Solving quadratic eqn: (1/2)t^2 - 5t + 25 = -t^2 + 6t + 16

[wintertwothousand]

Here is the problem:

(1/2)t^2 - 5t + 25 = -t^2 + 6t + 16

I know I must subtract the right side, thereby setting it to 0, but when I do this I get 1.5t^2 - 11t + 9 = 0. How is it possible to plug this into a quadratic formula when I have a negative for my square root?

The answer key says t= 0.94 how did they find this??

 

[skeeter]

Re: Solving a quadratic equation

\(\displaystyle 1.5t^2 - 11t + 9 = 0\)

\(\displaystyle b^2 - 4ac = (-11)^2 - 4(1.5)(9) = 121 - 54 = 67\)

\(\displaystyle t = \frac{11 \pm \sqrt{67}}{3}\)

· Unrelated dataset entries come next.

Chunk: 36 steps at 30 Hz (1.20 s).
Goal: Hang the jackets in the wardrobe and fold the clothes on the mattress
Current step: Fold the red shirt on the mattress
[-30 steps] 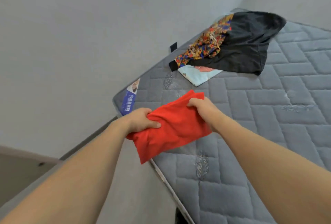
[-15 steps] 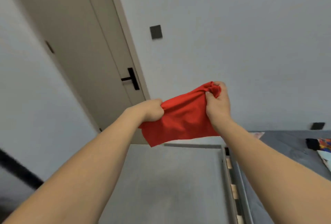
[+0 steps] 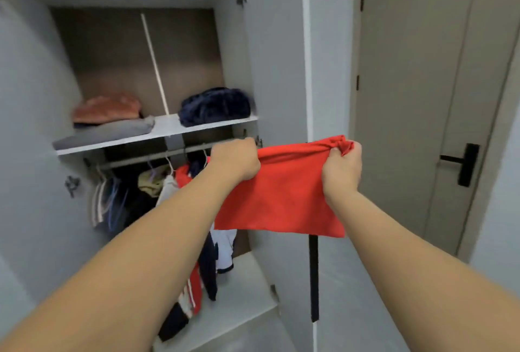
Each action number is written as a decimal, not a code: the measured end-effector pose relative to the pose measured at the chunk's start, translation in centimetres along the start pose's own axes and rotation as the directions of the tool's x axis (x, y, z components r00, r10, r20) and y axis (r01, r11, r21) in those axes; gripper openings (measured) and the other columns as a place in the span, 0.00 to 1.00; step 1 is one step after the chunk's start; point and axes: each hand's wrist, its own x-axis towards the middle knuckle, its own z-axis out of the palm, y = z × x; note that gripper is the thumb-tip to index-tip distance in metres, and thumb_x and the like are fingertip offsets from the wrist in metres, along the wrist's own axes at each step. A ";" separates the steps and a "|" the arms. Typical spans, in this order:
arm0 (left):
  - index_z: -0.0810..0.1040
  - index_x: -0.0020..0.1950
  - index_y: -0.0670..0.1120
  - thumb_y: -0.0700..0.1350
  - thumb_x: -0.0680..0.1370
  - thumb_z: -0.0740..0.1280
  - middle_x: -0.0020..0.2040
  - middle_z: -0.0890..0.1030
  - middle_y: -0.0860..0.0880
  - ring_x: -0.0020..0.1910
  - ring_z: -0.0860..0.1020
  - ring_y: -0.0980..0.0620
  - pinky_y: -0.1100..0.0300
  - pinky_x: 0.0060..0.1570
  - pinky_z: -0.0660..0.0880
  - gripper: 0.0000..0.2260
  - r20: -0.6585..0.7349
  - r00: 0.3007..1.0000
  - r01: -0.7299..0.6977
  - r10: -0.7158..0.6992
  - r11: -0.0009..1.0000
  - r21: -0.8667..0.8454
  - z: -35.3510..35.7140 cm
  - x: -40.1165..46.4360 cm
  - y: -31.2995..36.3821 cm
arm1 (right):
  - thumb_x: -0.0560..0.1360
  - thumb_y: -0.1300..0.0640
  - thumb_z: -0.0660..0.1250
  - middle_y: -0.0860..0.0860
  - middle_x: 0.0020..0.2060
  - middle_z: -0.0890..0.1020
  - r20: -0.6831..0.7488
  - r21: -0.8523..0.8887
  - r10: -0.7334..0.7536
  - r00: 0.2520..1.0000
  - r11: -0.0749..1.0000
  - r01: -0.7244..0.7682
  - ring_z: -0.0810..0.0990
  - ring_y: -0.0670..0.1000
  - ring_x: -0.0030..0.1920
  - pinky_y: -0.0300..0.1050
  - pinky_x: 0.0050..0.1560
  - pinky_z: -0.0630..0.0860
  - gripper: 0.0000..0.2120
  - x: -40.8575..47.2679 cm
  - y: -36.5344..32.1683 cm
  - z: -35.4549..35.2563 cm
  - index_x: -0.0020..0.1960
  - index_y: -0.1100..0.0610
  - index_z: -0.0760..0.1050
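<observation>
The folded bright-red cloth garment [image 3: 284, 196] is up in the air, stretched between both hands in front of the open white built-in wardrobe [image 3: 278, 64], sitting around 3 o'clock from the middle of the shot. The left hand [image 3: 236, 161] is clenched around its left top corner, fingers wrapped over the fabric so you only see the back of the hand. The right hand [image 3: 342, 167] has the right top corner bunched up tight in its fist, and a little knot of red pokes out above the knuckles. The cloth hangs down flat from both grips, bottom edge loose.

Behind it, at about 10 o'clock, the white wardrobe shelf [image 3: 168, 129] carries a fuzzy pinkish-brown folded piece [image 3: 108, 108] stacked on a grey folded one [image 3: 109, 130], and a dark navy fluffy bundle [image 3: 215, 106] sits to their right, well apart from them. Under the shelf a metal hanging rail [image 3: 146, 158] holds a row of clothes on hangers [image 3: 157, 185], dark, striped, white and red ones; they run down towards 6 o'clock behind the left forearm. Over at 3 o'clock there's a beige room door [image 3: 408, 98] with a black lever handle [image 3: 461, 163], closed as far as I can see.
</observation>
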 end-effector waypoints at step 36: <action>0.69 0.58 0.42 0.39 0.73 0.61 0.52 0.81 0.42 0.55 0.76 0.39 0.52 0.47 0.67 0.14 -0.697 0.590 0.597 -0.408 0.801 0.037 -2.5 40.1 -41.7 | 0.77 0.70 0.60 0.50 0.35 0.75 0.686 0.441 -0.042 0.726 0.818 -0.369 0.71 0.47 0.31 0.35 0.26 0.69 0.15 19.7 -14.7 66.4 0.61 0.62 0.77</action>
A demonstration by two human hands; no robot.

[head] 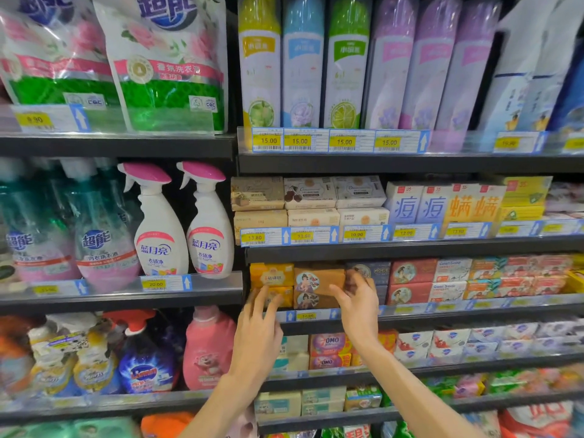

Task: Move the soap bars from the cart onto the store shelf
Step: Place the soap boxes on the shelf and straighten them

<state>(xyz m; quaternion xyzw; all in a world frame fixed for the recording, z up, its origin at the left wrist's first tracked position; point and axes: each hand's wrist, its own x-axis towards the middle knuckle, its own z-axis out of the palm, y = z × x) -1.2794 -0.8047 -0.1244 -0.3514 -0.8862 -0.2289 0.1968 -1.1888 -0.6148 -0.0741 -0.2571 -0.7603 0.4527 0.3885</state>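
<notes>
The right hand [357, 298] pinches the upper brown soap bar [319, 279] between thumb and curled fingers on the shelf [442, 312]. Just left of those fingers, the left hand [257, 327] reaches with straight, spread fingers touching the yellow soap bars [271, 275], gripping nothing.

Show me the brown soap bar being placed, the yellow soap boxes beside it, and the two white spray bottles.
brown soap bar [319, 281], head view, front face.
yellow soap boxes [271, 275], head view, upper box's front.
white spray bottles [161, 245], head view, left bottle's label.

Detergent pouches [170, 64] top left, aerosol cans [347, 64] beside, spray bottles [186, 222] w/ pink triggers below
</notes>
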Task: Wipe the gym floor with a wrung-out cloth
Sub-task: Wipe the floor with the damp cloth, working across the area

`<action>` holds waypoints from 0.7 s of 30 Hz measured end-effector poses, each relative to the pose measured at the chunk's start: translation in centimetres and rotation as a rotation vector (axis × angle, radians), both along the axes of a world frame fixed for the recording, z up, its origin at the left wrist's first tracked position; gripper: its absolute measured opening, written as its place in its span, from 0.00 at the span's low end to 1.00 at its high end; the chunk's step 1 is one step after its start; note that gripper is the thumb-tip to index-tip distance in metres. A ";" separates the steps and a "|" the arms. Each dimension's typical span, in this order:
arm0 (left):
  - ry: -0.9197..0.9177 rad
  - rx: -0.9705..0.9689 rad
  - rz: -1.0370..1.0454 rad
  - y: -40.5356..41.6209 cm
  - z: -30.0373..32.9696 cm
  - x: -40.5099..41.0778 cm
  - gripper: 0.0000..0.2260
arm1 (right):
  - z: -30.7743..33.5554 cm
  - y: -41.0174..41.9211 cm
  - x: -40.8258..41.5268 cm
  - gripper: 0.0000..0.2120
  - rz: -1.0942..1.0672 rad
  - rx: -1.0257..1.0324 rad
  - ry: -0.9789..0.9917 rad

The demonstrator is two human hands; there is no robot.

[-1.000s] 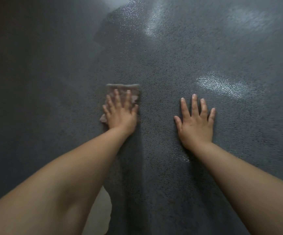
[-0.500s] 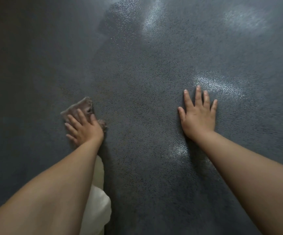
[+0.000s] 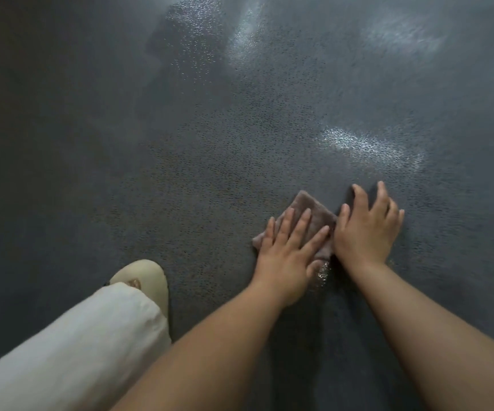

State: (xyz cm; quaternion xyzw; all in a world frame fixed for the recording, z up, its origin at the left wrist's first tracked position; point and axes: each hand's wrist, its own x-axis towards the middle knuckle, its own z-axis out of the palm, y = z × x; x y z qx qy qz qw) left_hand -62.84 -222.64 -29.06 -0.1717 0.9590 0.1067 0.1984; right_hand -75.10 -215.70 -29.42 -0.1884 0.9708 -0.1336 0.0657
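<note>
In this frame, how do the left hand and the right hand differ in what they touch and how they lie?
The left hand lies flat on the brown cloth, fingers straight and pointing up-right; the right hand rests on the bare grey floor beside the cloth, at its right edge. The left hand's fingers lie close together; the right hand's fingers are spread and slightly bent. Both are palm-down on the floor, side by side, and grip nothing.

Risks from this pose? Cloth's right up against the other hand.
1. The cloth under the flat left hand meets the right hand; another rightward stroke may bunch it there.
2. The floor gleams with wet patches; the bracing right hand or the shoe might slip.
3. Flat fingers, no grip, so the cloth may slide out.
</note>
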 end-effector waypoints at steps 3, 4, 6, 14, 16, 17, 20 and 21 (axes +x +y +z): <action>0.025 -0.109 -0.071 -4.2 -0.3 0.0 0.26 | -0.3 1.1 0.9 0.23 -0.003 0.005 0.032; -0.006 -0.084 0.008 -5.8 -0.3 -0.2 0.26 | -0.4 1.3 1.1 0.24 -0.008 0.005 0.039; -0.052 -0.065 0.250 -8.7 0.3 -0.2 0.26 | -0.6 2.0 1.6 0.27 -0.019 0.000 0.048; 0.065 -0.105 1.130 -8.3 0.2 5.3 0.26 | -0.9 5.1 2.9 0.22 -0.041 -0.001 0.076; 0.086 -0.105 1.157 -4.9 0.2 4.9 0.26 | -0.9 5.8 3.2 0.23 -0.058 -0.004 0.097; 0.068 -0.090 1.121 -2.9 0.0 4.3 0.27 | -0.9 6.2 3.3 0.24 -0.066 -0.012 0.109; 0.081 -0.098 0.700 4.3 -0.1 1.9 0.27 | -0.9 7.6 3.2 0.24 -0.096 -0.047 0.106; 0.110 -0.065 0.498 6.9 -0.1 1.4 0.26 | -0.9 8.1 3.0 0.24 -0.104 -0.055 0.110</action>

t = .94 is one solution , there is another.

 

[Mrspi]

Re: Solving a quadratic equation

Here is the problem:

(1/2)t^2 - 5t + 25 = -t^2 + 6t + 16

I know I must subtract the right side, thereby setting it to 0, but when I do this I get 1.5t^2 - 11t + 9 = 0. How is it possible to plug this into a quadratic formula when I have a negative for my square root?

The answer key says t= 0.94 how did they find this??

Your equation,

1.5t^2 - 11t + 9 = 0

is correct.

This is a quadratic equation of the form

ax^2 + bx + c = 0,
where a = 1.5, b = -11, and c = 9.

Substitute into the quadratic formula, and do the arithmetic.

I'm sorry...I don't understand this question: How is it possible to plug this into a quadratic formula when I have a negative for my square root?

If you're talking about the part of the quadratic formula which says sqrt(b^2 - 4ac), then you'll have sqrt((-11)^2 - 4*1.5*9), or sqrt(121 - 54)...that's not going to be negative.

 

[wintertwothousand]

Re: Solving a quadratic equation

Ah! I was missing a parenthesis around the 11, which explains why I was getting -121.

Thanks for the help.

 

[mmm4444bot]

Ah! I was missing [parentheses] around the 11, …

Were you using a calculator, instead of your brain? (My brain does not require parentheses.)